• _WORK ITEM_: The material below contains a line with "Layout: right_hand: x" and a line with "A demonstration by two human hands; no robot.". Copy exactly those two lines and all lines between them.

(GIVEN MATERIAL begins)

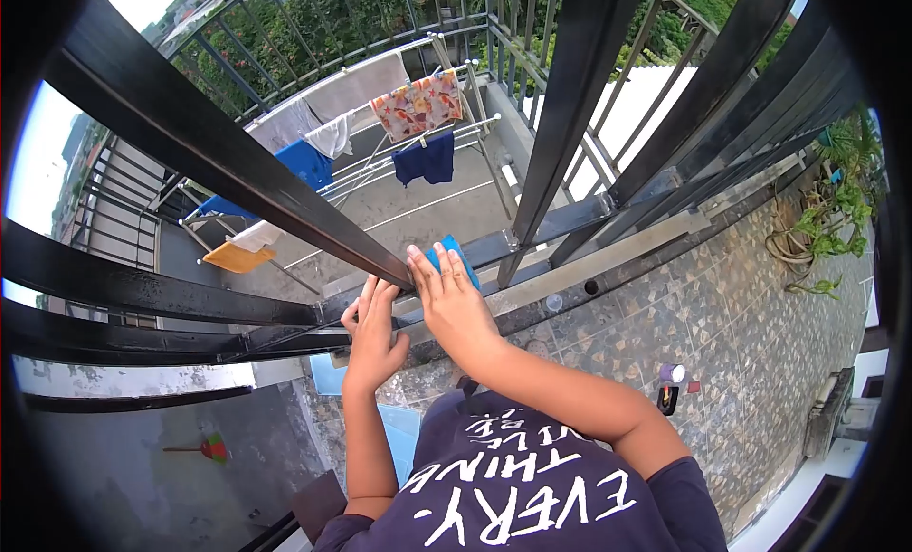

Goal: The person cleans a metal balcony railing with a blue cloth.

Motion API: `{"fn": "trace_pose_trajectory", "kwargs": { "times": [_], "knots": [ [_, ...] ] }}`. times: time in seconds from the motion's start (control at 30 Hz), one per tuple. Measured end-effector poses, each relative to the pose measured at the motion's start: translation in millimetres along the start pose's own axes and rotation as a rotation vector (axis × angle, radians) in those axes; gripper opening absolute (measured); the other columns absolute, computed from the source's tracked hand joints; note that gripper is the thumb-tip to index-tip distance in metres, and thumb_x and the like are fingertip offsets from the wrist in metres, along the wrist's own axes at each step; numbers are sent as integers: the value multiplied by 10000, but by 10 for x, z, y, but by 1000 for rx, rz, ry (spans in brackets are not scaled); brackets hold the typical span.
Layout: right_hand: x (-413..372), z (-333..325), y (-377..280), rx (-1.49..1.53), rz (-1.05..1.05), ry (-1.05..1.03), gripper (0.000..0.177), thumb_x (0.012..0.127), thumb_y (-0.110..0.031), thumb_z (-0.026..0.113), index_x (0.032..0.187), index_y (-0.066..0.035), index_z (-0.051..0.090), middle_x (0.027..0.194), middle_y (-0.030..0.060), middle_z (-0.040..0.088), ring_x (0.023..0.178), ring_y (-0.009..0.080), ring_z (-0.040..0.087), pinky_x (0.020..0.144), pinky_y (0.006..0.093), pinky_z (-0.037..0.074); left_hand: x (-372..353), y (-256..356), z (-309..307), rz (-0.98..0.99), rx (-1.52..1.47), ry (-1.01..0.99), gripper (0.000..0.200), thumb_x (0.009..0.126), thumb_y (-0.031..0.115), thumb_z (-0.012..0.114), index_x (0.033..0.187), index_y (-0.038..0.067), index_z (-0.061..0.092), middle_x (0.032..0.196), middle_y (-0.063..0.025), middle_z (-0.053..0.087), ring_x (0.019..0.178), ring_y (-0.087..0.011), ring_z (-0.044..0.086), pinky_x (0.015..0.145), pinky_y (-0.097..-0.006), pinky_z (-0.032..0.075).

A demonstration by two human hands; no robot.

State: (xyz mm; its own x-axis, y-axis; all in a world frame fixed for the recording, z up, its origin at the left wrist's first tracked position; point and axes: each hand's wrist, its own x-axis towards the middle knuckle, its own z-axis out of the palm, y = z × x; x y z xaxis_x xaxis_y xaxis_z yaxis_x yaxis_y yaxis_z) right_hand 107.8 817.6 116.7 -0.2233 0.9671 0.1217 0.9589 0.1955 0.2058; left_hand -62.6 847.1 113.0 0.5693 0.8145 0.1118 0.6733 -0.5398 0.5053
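My right hand (448, 300) presses a flat blue piece (450, 253) against the black lower rail (492, 249), its fingers stretched over it. The piece is mostly covered by the fingers, and I cannot tell its material. Just to the left, my left hand (374, 332) rests on the same railing, fingers bent over the rail at the foot of a slanting black bar (313, 215). The two hands are close together on either side of that bar's foot.
Beyond the bars stands a drying rack (380, 158) with laundry. Light blue sheets (399, 436) lie below my left arm. On the stone-tiled floor (617, 343) are a purple can (673, 372) and a small black tray (668, 400). Plants (826, 219) grow at right.
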Motion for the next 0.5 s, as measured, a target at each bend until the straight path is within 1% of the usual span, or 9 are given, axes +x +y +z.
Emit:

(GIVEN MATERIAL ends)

• _EXPECTED ANSWER_:
Layout: right_hand: x (-413..372), z (-333..325), y (-377..280), rx (-1.49..1.53), rz (-1.05..1.05), ry (-1.05..1.03), gripper (0.000..0.177), thumb_x (0.012..0.127), thumb_y (-0.110..0.031), thumb_z (-0.026..0.113), index_x (0.032..0.187), index_y (-0.066..0.035), index_z (-0.051..0.090), middle_x (0.027..0.194), middle_y (-0.030..0.060), middle_z (-0.040..0.088), ring_x (0.023..0.178), ring_y (-0.009..0.080), ring_z (-0.040..0.087), pinky_x (0.020..0.144), pinky_y (0.006..0.093), pinky_z (-0.037..0.074); left_hand: x (-372..353), y (-256..356), z (-309..307), rz (-0.98..0.99), rx (-1.52..1.47), ry (-1.01..0.99), gripper (0.000..0.200), thumb_x (0.009..0.126), thumb_y (-0.031..0.115), thumb_z (-0.012..0.114), index_x (0.033..0.187), index_y (-0.038..0.067), index_z (-0.061..0.092), middle_x (0.032..0.196), middle_y (-0.063..0.025), middle_z (-0.053..0.087), ring_x (0.019..0.178), ring_y (-0.087..0.011), ring_z (-0.044..0.086), pinky_x (0.015..0.145), pinky_y (-0.097..-0.006), pinky_z (-0.032..0.075).

A demonstration by two human hands; no robot.

This answer requires no additional content.